Algumas vezes a trajetória de um personagem
de novela fica à mercê da resposta do público. Não é à toa que José de Abreu se
preocupou com a maneira que os telespectadores poderiam receber Nilo, seu papel
em "Avenida Brasil". O misterioso catador de lixo da história, além
de ter uma aparência quase assustadora, explora crianças, obrigando-as a
trabalhar em troca de teto e comida. "A gente estava com medo de ele ser
muito recusado pelo público, ainda mais fazendo maldade com criança",
admite. "Nós tínhamos um medo, lá atrás, de ele ser considerado um
pedófilo. E, graças a Deus, não passou essa imagem, ninguém nunca levantou
isso. Poderia ser fatal", acrescenta.
Para José de Abreu, o que ameniza esse lado
mau caráter é a ironia do personagem. E essa característica também funciona
como uma pista sobre o passado de Nilo, ainda desconhecido até do seu
intérprete. "A impressão que dá é de que Nilo foi um cara inteligente
porque é muito esperto e tem uma ironia. Ele brinca com a ironia, tira sarro de
todo mundo", analisa o ator, que tem se surpreendido com a figura que seu
papel representa para muitas pessoas. Volta e meia, recebe mensagens via
Twitter de gente que associa Nilo ao homem do saco – figura lendária que
carrega crianças em um saco.
"Nem sabia que existia isso. Na minha
geração era o bicho papão", compara, aos risos. "Um dia desses, duas
pessoas falaram que sonharam com o Nilo. Uma delas disse que ele estava
ensinando a separar o lixo reciclável. A outra disse que acordou assustada. As
pessoas têm medo dele", conclui.
O Nilo
tem uma aparência forte e é uma figura misteriosa dentro da trama. Que
referências buscou para traçar o perfil deste catador de lixo?

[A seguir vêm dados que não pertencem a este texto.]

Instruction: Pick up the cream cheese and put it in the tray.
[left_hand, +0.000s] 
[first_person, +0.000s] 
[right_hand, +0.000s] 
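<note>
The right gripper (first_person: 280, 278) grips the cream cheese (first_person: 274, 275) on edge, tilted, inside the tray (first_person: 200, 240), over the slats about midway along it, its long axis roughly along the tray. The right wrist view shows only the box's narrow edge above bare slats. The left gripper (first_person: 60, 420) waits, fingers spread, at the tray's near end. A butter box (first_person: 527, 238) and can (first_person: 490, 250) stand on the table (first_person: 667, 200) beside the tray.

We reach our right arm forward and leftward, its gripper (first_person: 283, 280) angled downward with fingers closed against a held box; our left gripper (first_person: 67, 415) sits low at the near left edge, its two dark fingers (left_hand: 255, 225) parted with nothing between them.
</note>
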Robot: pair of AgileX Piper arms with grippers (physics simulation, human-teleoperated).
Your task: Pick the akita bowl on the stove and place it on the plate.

Fiz uma alusão ao Charles Dickens. Ele tem um
romance sobre um velho judeu chamado Fagin, que explora crianças e tem uma
relação maluca com elas, como o Nilo tem. Eu dei uma lida no Dickens. Tem
também uma história em quadrinhos ("Fagin, O Judeu", de Paulo
Nogueira) que dá a visão do velho, do bruxo, do Fagin, do Nilo. É muito legal
porque meio que explica porque o Nilo virou isso que é. Ninguém vai para um
lugar desses porque quer, assim, nessa miséria total, onde a única preocupação
é o próximo prato de comida. Por isso, o Nilo come tanto. Isso é real na vida
dessas pessoas. Eles não têm desejo nenhum, não importa a roupa, não importa
onde vão dormir. No caso do Nilo, ele tem um lugar para dormir. Ele tem essa
preocupação com a comida, é muito ligado nisso, cada vez mais. Ele usa o
dinheiro que ganha para isso.
Chegou
a conhecer algum catador de lixo para se familiarizar com a realidade do
personagem?
Eu conheci um tempo atrás, agora não
precisei. Tenho um amigo no interior de São Paulo, dono de uma empresa que
recolhe lixo na cidade de Paulínia. Ele tem um centro de recolhimento de lixo.
Eu fui uma vez em um depósito desses, que nem Jardim Gramacho, como seria o da
novela, que é impossível de respirar, tem um cheiro insuportável. Dói o nariz,
dói a garganta. Depois, fui em outro do meu amigo. Esse é novo, não é nem
aterro sanitário, é um negócio absurdo. Ele fez uma cooperativa de catadores
que tem uma esteira coberta, em um galpão. Lá, com uniforme, luva, bota,
máscara, eles já separam o que é reciclável ali mesmo. Por causa desse meu
amigo, desse centro de reciclagem que ele tem, conheci uns engenheiros
italianos que vieram aqui e acabei passando 15 dias com eles na Itália. Fui
conhecer na Itália o aproveitamento depois da reciclagem, que é fazer energia
elétrica do lixo. Isso há três anos. Sou um especialista nessa história. Manjo
muito de lixo, do aproveitamento dele.
Teve
alguma cena do Nilo mais marcante para você?
Para mim, em termos de ser ruim de fazer, foi
uma cena que eu bati no menino, o João, que fez comigo "O Menino da
Porteira". Tive de dar uns tapas nele. Depois resolveram cortar a cena
porque não precisava. Dei uma sacudida nele que foi tão forte e ele fez uma
carinha tão boa de medo, que ficava demais. E eu também fiz a cena com medo
porque não precisava. Com uma bronca, dependendo do ator, se ele faz uma cara
de que está sofrendo muito, você não precisa ir além.